I did it for her though, even when I had lied before, about actually doing it. I just stole from Frank and Aida.

On the Sunday Mama sat beside me in church, Jesus hanging on the cross watching, I unhooked a button while my mark sang “Eternal Father Strong to Save.” His voice caught on who bidst the mighty ocean deep its own appointed limits keep. He adjusted his tie. The heat radiating from him could have fueled a room.

We moved onto bigger marks. And Frank and Aida always thought we were just hanging out. They said they had decided spending time with my mother was important to the formation of my identity.


© Meg Sefton

This is a work of fiction. Names, characters, businesses, places, events and incidents are either the products of the author’s imagination or used in a fictitious manner. Any resemblance to actual persons, living or dead, or actual events is purely coincidental.

----------


## Danik 2016

A very good story, HW! I suppose you must have a blog or some other means of publication somewhere. This is a contribution of a experienced writer.

----------


## heartwing

> A very good story, HW! I suppose you must have a blog or some other means of publication somewhere. This is a contribution of a experienced writer.


 Thank you, Danik. I have a blog, yes - several under various names - which mostly house reprints of what has appeared elsewhere, as part of an online or print publication. But this is not on any site right now. I wanted to use something I've been working on and see if I could push it a little further in the process of adding it to the pot. I will consider this "published" as of a couple of days ago. 
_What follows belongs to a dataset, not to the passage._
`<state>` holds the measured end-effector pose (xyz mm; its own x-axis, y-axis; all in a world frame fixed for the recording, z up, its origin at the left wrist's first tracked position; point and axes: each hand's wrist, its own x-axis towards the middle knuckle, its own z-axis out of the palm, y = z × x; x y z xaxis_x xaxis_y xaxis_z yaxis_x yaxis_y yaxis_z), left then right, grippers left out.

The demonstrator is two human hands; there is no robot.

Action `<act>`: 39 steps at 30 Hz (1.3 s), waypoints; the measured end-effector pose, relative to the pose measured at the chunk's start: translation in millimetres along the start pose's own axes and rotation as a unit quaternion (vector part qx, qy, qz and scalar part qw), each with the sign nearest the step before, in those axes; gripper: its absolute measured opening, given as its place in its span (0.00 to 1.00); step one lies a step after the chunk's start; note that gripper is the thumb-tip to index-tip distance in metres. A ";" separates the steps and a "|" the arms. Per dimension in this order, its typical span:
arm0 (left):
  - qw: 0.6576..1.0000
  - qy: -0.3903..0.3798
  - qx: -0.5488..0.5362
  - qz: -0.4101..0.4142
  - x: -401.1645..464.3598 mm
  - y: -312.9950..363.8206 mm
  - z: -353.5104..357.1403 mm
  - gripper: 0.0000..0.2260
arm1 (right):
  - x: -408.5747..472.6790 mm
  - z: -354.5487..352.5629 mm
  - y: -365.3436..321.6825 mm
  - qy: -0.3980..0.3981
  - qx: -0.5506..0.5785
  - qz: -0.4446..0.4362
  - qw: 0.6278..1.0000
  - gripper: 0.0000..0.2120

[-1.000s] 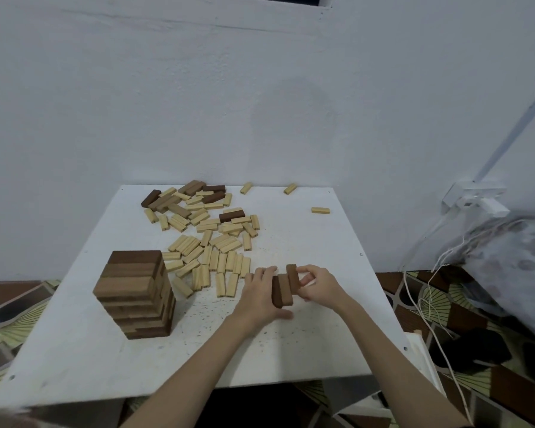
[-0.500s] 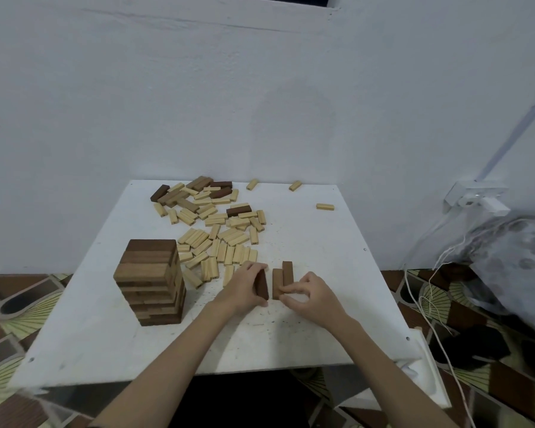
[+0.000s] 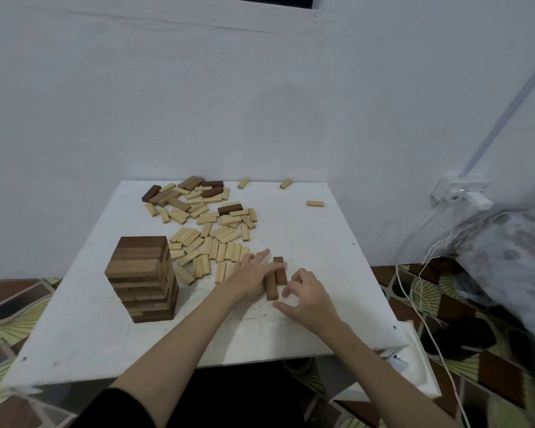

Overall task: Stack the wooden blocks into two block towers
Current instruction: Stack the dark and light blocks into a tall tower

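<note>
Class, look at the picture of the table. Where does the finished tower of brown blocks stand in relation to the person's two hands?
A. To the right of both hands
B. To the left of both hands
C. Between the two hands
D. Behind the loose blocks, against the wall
B: the brown tower stands on the left part of the table, well left of the left hand and the right hand.

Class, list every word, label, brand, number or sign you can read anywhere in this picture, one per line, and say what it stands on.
None: no readable text anywhere in this view.
The brown block tower, the loose pale blocks and the white table bear no print.
The wall socket shows no marking that can be made out.
</note>
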<state>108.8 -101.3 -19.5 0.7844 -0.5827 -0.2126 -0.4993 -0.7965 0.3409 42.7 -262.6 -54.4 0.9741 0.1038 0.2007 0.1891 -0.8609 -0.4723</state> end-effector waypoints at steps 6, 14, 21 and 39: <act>1.000 -0.006 0.009 -0.013 2.1 -7.4 3.8 0.35 | -3.4 2.2 -7.6 -0.074 -0.002 -0.017 0.997 0.28; 0.993 0.040 -0.108 -0.030 -9.2 -11.8 11.0 0.26 | -1.5 18.0 -1.7 0.025 0.068 -0.003 0.997 0.05; 0.989 0.030 -0.138 -0.040 -14.2 -10.3 13.7 0.28 | -3.9 -4.0 17.5 0.089 0.139 0.101 0.981 0.14; 0.955 0.059 -0.274 -0.098 -2.3 -22.0 13.9 0.46 | 41.2 9.8 -8.8 0.017 0.229 0.243 0.942 0.18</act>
<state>112.9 -84.6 -39.3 0.8954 -0.3825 -0.2280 -0.0959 -0.6658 0.7400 82.4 -245.8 -50.3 0.9563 -0.2700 -0.1120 -0.2380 -0.4967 -0.8347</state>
I have been writing a long time, about twenty five years.

----------


## Pompey Bum

It was disturbing and made me a little angry. That makes it an effective story where I live. Damn good.

----------


## heartwing

> It was disturbing and made me a little angry. That makes it an effective story where I live. Damn good.


 Thanks, PB. Because the story has the potential to be a bit incendiary, I've decided to attach a disclaimer. Also, I was trying to remain anonymous on the site but this is not necessarily a reality when posting original work.

----------


## YesNo

Nice story, heartwing!

----------


## heartwing

> Nice story, heartwing!


 Thank you, YesNo! I hope you and I will have started something and there'll be more takers! Or should I say: Givers. ha.

----------


## Danik 2016

What regards me, you will remain anonymous HW. I am from another country and I don´t know your real name.
But thanks to you both Y/N and HW for the high level of your contributions. I feel we had a good start.

----------


## heartwing

> What regards me, you will remain anonymous HW. I am from another country and I don´t know your real name.
> But thank you both Y/N and HW for the high level of your contributions. I feel we had a good start.


 I am not known here by anyone either. Definitely how I like it, actually, but that works against you when you're about to come out with a collection or two and you are thinking ahead toward a readership. I hope this will be happening for me in the next year or so. I also hope more people will contribute to the thread. That would be fabu.

----------


## Danik 2016

Just one comprehension doubt, HW, I see you are on line. Who is the singing "my mark" in the paragraph before last. Joe?

----------


## heartwing

> Just one comprehension doubt, HW, I see you are on line. Who is the singing "my mark" in the paragraph before last. Joe?


 Thank you, Danik. I added the phrase "in church" to see if that clears things up but I didn't want the mark to be Joe. He already knows about their short con. But I definitely don't want it to be confusing. I am open to suggestions.

The mark is just supposed to be some random innocent guy who is being distracting from singing hymns while the narrator steals from the offering plate. The offering plate goes around at one point during the church service and money gets tossed in. I envisioned the mother being there with the narrator to witness the con. I didn't necessarily envision Joe being there but I don't know if it matters, but yeah, suddenly he's not mentioned so...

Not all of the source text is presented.